Thank you to all who entered our latest book competition to win a copy of My Ancestor was a Woman at War (SOG, 2013). The winners will be announced on our Facebook page next week.


The answers to the competition are: 
(i) Who was known as 'the lady with the lamp'?  
B Florence Nightingale
(ii) Aethelflaed was the daughter of which famous English King?
A Alfred the Great
(iii) Women killed in the First World War are named on memorial screens in which cathedral?
C York Minster.
Mary Seacole (c.1805-1881)
Florence Nightingale (who was born this week 1820, 12th May) features in the book as the founder of army nursing. Her innovative work in the Crimean War of 1854-56 led to the formalisation of nursing as a profession, but there were other women present in the region who took an alternative approach to tending the sick and wounded soldiers. One of the most well-known is Mary Seacole, who was obliged to arrange her own travel to the Crimea, where she opened a British Hotel between Sevastapol and Balaklava on the northern shoreline of the Black Sea. Here she provided Creole herbal remedies and nursing care alongside nourishing food and drink.

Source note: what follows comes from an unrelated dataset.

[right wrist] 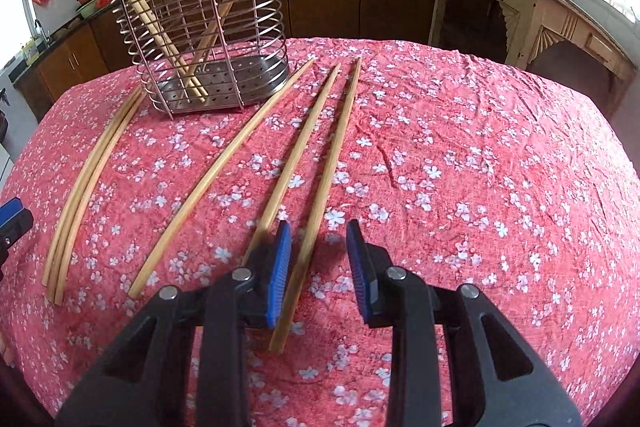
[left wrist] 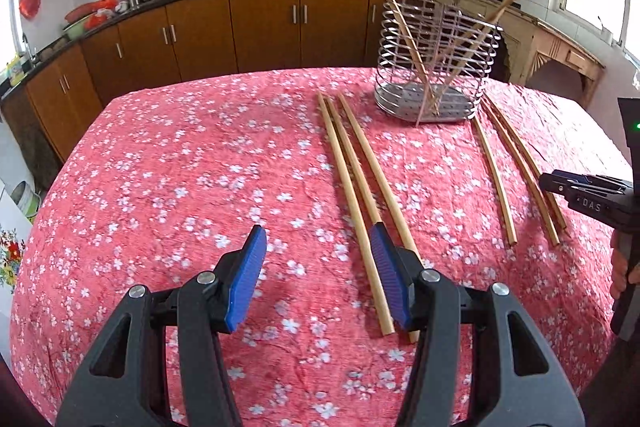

Born Mary Grant in Kingston, Jamaica, she married Edwin Horatio Hamilton Seacole on 10th  November 1836. The Seacole's marriage was brief, with Edwin dying young in 1844. Mary believed Edwin to be a godson of Admiral Horatio Nelson. This is unproven, but what is known is that Edwin's father, Thomas, worked as a surgeon.

Baptised in Prittlewell, Essex in 1803, Edwin H. H. Seacole had a number of siblings, two of whom can be found in Brompton Cemetery records in the Deceased Online database.

Annie Fox Seacole died in her 51st year and was buried on 11th June 1856. Her burial record (below) shows she was living at an address in the Brompton area of west London and was buried in a private grave.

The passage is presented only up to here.